[PATCH 4.4 18/39] Fonts: Support FONT_EXTRA_WORDS macros for built-in fonts

From: Greg Kroah-Hartman
Date: Mon Oct 12 2020 - 09:33:26 EST

Next message: Greg Kroah-Hartman: "[PATCH 4.4 22/39] usermodehelper: reset umask to default before executing user process"
Previous message: Greg Kroah-Hartman: "[PATCH 4.4 35/39] bonding: set dev->needed_headroom in bond_setup_by_slave()"
In reply to: Greg Kroah-Hartman: "[PATCH 4.4 35/39] bonding: set dev->needed_headroom in bond_setup_by_slave()"
Next in thread: Greg Kroah-Hartman: "[PATCH 4.4 22/39] usermodehelper: reset umask to default before executing user process"
Messages sorted by: [ date ] [ thread ] [ subject ] [ author ]
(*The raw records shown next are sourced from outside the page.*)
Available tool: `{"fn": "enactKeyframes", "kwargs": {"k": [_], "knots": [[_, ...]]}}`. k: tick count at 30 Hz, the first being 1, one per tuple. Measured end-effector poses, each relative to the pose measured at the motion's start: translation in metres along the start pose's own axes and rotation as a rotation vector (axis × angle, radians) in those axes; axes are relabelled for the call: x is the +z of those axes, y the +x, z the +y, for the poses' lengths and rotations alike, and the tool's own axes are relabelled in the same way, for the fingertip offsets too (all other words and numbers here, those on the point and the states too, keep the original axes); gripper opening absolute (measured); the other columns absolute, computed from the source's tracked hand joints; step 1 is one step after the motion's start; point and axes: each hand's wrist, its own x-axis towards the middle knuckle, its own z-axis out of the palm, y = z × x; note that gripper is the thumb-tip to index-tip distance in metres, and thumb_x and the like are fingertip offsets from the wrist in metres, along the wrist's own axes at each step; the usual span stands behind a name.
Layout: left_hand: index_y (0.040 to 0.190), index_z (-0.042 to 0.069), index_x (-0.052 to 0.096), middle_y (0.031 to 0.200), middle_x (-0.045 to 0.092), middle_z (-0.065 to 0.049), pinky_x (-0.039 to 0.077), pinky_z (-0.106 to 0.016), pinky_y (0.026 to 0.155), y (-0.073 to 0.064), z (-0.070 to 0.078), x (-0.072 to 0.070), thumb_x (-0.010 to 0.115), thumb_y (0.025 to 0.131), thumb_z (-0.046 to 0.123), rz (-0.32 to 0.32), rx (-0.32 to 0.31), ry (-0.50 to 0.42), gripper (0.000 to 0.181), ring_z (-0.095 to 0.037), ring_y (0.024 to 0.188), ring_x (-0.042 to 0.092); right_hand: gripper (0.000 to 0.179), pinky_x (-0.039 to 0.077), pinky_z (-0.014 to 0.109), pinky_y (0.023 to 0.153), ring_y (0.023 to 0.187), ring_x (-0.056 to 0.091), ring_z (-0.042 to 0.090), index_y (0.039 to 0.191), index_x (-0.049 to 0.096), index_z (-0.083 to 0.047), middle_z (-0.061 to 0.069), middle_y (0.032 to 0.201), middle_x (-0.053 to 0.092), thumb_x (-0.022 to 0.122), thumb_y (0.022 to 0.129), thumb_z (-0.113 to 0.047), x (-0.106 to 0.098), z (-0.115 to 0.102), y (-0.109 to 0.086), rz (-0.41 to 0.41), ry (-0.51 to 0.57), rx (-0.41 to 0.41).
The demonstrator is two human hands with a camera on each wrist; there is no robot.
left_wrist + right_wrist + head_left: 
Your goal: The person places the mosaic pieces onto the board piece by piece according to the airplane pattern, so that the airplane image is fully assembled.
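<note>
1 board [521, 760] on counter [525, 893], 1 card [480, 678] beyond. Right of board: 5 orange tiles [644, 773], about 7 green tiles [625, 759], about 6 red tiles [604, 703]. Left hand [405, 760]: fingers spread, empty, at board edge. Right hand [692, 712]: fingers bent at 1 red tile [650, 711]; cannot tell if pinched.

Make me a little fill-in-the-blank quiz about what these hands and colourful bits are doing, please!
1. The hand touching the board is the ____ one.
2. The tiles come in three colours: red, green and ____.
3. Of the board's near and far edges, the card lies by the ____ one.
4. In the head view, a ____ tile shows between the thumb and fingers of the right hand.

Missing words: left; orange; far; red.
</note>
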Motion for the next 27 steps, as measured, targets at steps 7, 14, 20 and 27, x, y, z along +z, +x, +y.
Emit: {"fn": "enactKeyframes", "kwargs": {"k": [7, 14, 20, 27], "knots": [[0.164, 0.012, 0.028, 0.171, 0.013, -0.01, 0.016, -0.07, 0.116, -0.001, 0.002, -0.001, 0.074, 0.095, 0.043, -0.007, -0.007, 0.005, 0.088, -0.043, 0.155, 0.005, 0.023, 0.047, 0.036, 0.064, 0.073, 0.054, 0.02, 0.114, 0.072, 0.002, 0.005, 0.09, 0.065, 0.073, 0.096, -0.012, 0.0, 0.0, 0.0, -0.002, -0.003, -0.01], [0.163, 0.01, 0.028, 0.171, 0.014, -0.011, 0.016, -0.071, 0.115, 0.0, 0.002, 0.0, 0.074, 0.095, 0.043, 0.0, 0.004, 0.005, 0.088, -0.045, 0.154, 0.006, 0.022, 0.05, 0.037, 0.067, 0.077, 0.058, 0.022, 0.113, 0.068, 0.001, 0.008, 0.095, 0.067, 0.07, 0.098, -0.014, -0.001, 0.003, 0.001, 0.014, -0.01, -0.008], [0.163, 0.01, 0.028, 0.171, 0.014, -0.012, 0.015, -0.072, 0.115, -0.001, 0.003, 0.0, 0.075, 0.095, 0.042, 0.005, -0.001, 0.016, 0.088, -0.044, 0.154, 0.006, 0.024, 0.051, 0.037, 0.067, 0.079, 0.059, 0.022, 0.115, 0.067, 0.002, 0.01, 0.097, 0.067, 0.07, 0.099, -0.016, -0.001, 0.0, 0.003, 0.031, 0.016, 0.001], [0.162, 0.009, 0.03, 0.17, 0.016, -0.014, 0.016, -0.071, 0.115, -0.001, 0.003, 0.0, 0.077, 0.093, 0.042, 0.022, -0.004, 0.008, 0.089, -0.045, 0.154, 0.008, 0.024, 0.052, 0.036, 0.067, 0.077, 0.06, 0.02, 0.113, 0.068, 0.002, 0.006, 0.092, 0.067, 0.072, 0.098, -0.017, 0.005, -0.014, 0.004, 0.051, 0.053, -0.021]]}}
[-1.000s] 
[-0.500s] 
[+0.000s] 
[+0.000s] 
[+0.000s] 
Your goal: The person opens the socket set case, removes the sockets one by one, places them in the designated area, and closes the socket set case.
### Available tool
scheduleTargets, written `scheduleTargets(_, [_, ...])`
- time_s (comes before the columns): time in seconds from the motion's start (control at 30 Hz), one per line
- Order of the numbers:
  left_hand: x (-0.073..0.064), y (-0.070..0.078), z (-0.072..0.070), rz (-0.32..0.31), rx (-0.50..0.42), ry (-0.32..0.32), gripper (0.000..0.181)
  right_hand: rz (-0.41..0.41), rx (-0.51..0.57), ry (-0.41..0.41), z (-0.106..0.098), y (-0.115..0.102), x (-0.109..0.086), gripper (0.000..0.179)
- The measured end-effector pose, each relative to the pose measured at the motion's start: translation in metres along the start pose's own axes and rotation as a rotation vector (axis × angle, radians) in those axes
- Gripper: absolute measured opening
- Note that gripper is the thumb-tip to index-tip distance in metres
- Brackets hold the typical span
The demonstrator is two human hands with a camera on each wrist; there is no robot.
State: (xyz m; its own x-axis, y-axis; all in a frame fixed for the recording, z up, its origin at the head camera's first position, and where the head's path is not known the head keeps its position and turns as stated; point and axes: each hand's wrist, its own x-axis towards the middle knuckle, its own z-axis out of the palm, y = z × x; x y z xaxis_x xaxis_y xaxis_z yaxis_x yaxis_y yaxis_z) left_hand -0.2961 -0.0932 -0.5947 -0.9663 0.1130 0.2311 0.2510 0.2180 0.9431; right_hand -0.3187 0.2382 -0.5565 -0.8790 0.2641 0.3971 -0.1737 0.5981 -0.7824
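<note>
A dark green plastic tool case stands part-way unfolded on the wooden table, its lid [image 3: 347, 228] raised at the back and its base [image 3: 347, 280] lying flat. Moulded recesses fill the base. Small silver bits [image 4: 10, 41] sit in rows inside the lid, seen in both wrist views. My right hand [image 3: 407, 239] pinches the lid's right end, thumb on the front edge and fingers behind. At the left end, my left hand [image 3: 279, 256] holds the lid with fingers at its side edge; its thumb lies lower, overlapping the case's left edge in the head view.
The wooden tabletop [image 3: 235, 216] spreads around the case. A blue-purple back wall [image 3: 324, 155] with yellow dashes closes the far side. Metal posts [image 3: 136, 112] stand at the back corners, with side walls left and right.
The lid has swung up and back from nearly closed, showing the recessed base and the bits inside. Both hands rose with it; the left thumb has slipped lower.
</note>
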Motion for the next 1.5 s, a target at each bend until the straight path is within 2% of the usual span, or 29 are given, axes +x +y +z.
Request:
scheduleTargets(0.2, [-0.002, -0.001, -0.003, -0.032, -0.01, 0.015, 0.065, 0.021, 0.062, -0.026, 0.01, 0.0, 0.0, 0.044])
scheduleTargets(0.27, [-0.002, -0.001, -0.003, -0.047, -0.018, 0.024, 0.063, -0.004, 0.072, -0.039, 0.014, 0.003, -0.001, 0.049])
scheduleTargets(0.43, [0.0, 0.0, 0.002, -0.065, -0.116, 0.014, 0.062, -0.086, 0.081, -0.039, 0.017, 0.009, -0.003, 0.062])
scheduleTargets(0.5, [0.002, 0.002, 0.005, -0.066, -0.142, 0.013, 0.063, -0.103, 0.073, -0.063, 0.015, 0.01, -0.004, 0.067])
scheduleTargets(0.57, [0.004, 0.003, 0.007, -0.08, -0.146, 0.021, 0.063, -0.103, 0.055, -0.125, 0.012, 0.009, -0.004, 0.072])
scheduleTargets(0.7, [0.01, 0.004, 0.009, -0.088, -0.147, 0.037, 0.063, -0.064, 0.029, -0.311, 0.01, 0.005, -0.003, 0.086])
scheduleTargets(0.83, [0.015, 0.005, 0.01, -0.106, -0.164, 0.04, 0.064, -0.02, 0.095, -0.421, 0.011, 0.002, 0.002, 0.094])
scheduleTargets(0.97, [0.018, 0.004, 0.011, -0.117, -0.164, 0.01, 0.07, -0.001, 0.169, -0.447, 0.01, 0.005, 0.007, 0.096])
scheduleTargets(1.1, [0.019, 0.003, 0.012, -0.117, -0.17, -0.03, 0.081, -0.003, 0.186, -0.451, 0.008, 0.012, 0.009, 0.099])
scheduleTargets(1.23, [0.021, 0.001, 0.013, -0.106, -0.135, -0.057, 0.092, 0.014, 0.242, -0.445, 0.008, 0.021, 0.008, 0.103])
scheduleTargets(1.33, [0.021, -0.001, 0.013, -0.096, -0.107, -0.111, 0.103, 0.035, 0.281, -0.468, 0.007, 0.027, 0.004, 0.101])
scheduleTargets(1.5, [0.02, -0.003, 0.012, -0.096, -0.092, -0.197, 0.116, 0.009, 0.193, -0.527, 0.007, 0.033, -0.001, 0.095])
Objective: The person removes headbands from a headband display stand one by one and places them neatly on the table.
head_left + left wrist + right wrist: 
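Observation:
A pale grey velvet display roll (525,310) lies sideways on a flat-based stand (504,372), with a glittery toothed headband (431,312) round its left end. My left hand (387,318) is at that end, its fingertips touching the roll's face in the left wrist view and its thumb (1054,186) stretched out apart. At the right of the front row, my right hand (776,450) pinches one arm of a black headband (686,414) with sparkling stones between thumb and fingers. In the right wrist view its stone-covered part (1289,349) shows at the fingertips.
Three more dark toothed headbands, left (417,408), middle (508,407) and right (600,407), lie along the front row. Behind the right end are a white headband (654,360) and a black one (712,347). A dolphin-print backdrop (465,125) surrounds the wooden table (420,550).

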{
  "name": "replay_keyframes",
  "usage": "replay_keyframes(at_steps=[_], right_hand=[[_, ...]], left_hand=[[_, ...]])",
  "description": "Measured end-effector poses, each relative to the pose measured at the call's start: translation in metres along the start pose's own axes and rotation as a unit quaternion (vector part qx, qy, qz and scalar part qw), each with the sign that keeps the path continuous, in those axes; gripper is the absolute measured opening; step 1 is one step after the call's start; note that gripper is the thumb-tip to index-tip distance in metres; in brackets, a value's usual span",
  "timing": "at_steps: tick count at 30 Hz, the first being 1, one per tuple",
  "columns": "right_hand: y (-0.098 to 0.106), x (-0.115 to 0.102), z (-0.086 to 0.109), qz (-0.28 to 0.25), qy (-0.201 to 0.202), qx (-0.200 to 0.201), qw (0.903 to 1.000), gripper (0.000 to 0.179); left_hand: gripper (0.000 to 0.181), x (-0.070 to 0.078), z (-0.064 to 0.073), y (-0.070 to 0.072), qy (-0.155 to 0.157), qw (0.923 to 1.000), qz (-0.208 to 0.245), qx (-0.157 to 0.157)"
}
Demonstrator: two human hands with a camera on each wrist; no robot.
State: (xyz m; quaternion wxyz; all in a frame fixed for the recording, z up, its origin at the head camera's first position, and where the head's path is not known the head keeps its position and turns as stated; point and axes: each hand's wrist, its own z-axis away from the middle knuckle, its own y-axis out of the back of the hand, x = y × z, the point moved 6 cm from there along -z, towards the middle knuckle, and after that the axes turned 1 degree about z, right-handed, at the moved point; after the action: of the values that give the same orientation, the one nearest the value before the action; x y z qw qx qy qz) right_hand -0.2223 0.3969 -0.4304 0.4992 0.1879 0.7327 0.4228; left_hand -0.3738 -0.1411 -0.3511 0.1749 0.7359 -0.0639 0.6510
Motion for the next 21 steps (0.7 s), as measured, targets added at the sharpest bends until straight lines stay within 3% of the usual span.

From: Peilin Ye <yepeilin.cs@xxxxxxxxx>

commit 6735b4632def0640dbdf4eb9f99816aca18c4f16 upstream.

syzbot has reported an issue in the framebuffer layer, where a malicious
user may overflow our built-in font data buffers.

In order to perform a reliable range check, subsystems need to know
`FONTDATAMAX` for each built-in font. Unfortunately, our font descriptor,
`struct console_font` does not contain `FONTDATAMAX`, and is part of the
UAPI, making it infeasible to modify it.

For user-provided fonts, the framebuffer layer resolves this issue by
reserving four extra words at the beginning of data buffers. Later,
whenever a function needs to access them, it simply uses the following
macros:

Recently we have gathered all the above macros to <linux/font.h>. Let us
do the same thing for built-in fonts, prepend four extra words (including
`FONTDATAMAX`) to their data buffers, so that subsystems can use these
macros for all fonts, no matter built-in or user-provided.

This patch depends on patch "fbdev, newport_con: Move FONT_EXTRA_WORDS
macros into linux/font.h".

Cc: stable@xxxxxxxxxxxxxxx
Link: https://syzkaller.appspot.com/bug?id=08b8be45afea11888776f897895aef9ad1c3ecfd
Signed-off-by: Peilin Ye <yepeilin.cs@xxxxxxxxx>
Reviewed-by: Greg Kroah-Hartman <gregkh@xxxxxxxxxxxxxxxxxxx>
Signed-off-by: Daniel Vetter <daniel.vetter@xxxxxxxx>
Link: https://patchwork.freedesktop.org/patch/msgid/ef18af00c35fb3cc826048a5f70924ed6ddce95b.1600953813.git.yepeilin.cs@xxxxxxxxx
Signed-off-by: Greg Kroah-Hartman <gregkh@xxxxxxxxxxxxxxxxxxx>

---
include/linux/font.h | 5 +++++
lib/fonts/font_10x18.c | 9 ++++-----
lib/fonts/font_6x10.c | 9 +++++----
lib/fonts/font_6x11.c | 9 ++++-----
lib/fonts/font_7x14.c | 9 ++++-----
lib/fonts/font_8x16.c | 9 ++++-----
lib/fonts/font_8x8.c | 9 ++++-----
lib/fonts/font_acorn_8x8.c | 9 ++++++---
lib/fonts/font_mini_4x6.c | 8 ++++----
lib/fonts/font_pearl_8x8.c | 9 ++++-----
lib/fonts/font_sun12x22.c | 9 ++++-----
lib/fonts/font_sun8x16.c | 7 ++++---
12 files changed, 52 insertions(+), 49 deletions(-)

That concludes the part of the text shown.